In addition to Correction, Youth Authority, and Mental Hygiene, other
units of the Human Relations Agency with a direct interest in drug abuse are the
Departments of Public Health, Rehabilitation, and Social Welfare. Inclusion of
these Departments in the same agency has facilitated coordination of efforts to
reduce drug abuse.
But as in other areas of crime and delinquency, the Human Relations
Agency has only a fraction of the total responsibility. Local law enforcement
plays a major role. Other federal and state units have enforcement responsibili-
ties. Drug abuse is also a medical problem and a legal problem. It is also a
problem to parents and teachers, to churches, to youth groups, and all concerned
citizens. In the past, efforts have been fragmented, sometimes contradictory.
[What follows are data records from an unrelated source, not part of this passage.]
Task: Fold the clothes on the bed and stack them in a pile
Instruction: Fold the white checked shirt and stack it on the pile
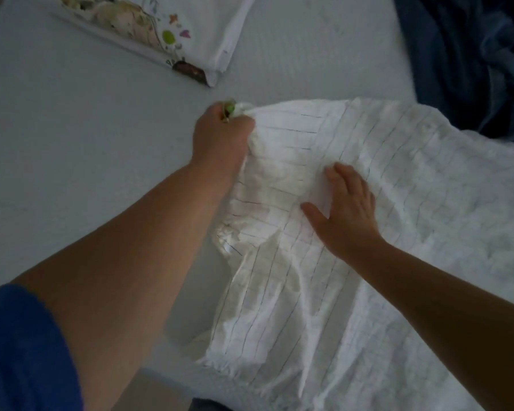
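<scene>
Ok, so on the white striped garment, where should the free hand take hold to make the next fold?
Probably the near-left corner of the white striped garment, where the hem lies loose and ruffled on the bed; come from the left so fingers slip under it. The left hand already holds the far corner in its grip; the right hand rests flat mid-cloth and could stay as an anchor.

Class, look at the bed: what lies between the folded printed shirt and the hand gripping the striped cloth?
Only bare bedsheet, in the head view.
</scene>
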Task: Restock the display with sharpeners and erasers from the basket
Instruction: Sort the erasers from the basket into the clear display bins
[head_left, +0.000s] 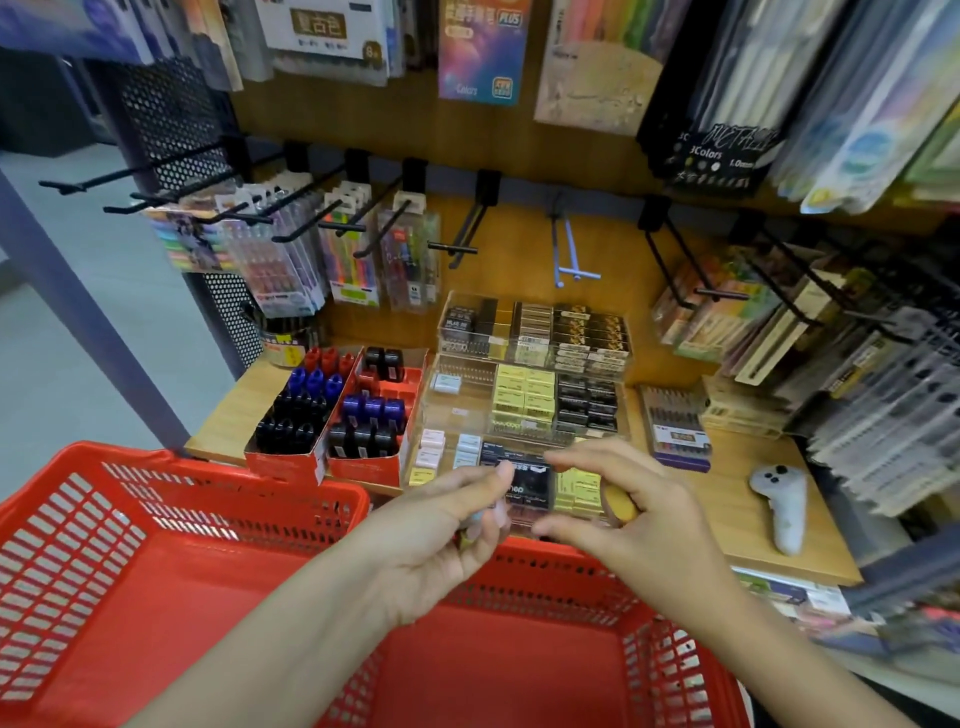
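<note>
My left hand (447, 525) is above the far rim of the red basket (156, 525), its fingers curled round a small pale item (483, 519) that is mostly hidden. My right hand (628, 519) grips a yellow item (621, 503) in its curled fingers, with thumb and forefinger reaching left. Between the two hands lies a black eraser pack (527, 486) in the front tier of the clear tiered eraser display (457, 410). Whether either hand touches it I cannot tell. Two red boxes of sharpeners (374, 415) stand left of the display.
A white controller (782, 499) and a box of pens (675, 423) lie on the wooden shelf (737, 467) to the right. Black hooks (457, 248) with pen packs stick out above. The basket's inside shows only its red bottom.
</note>
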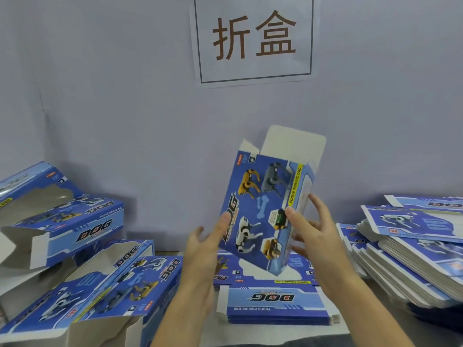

Now for the first time, all these diverse interests have been gathered together by
Governor Reagan in an Inter-agency Council on Drug Abuse for a coordinated attack
on the problem.
The main thrust will be prevention. Two educational efforts are already
underway. The California Medical Association, the Congress of Parents and
Teachers and the Youth Authority are collaborating on the production of an informa-
tive brochure for parents.
You will soon be seeing and hearing throughout the State the opening of
a long-term multi-media campaign against drug abuse. The campaign will be
directed by a respected advertising agency. Print space and broadcast time has
been pledged to Governor Reagan by the California Newspaper Publishers Association,
Southern California Broadcasters Association and the California Broadcasters
Association. The California Outdoor Advertising Association has indicated its
full support. Out-of-pocket costs will be paid by concerned business firms,
foundations and other private contibutors.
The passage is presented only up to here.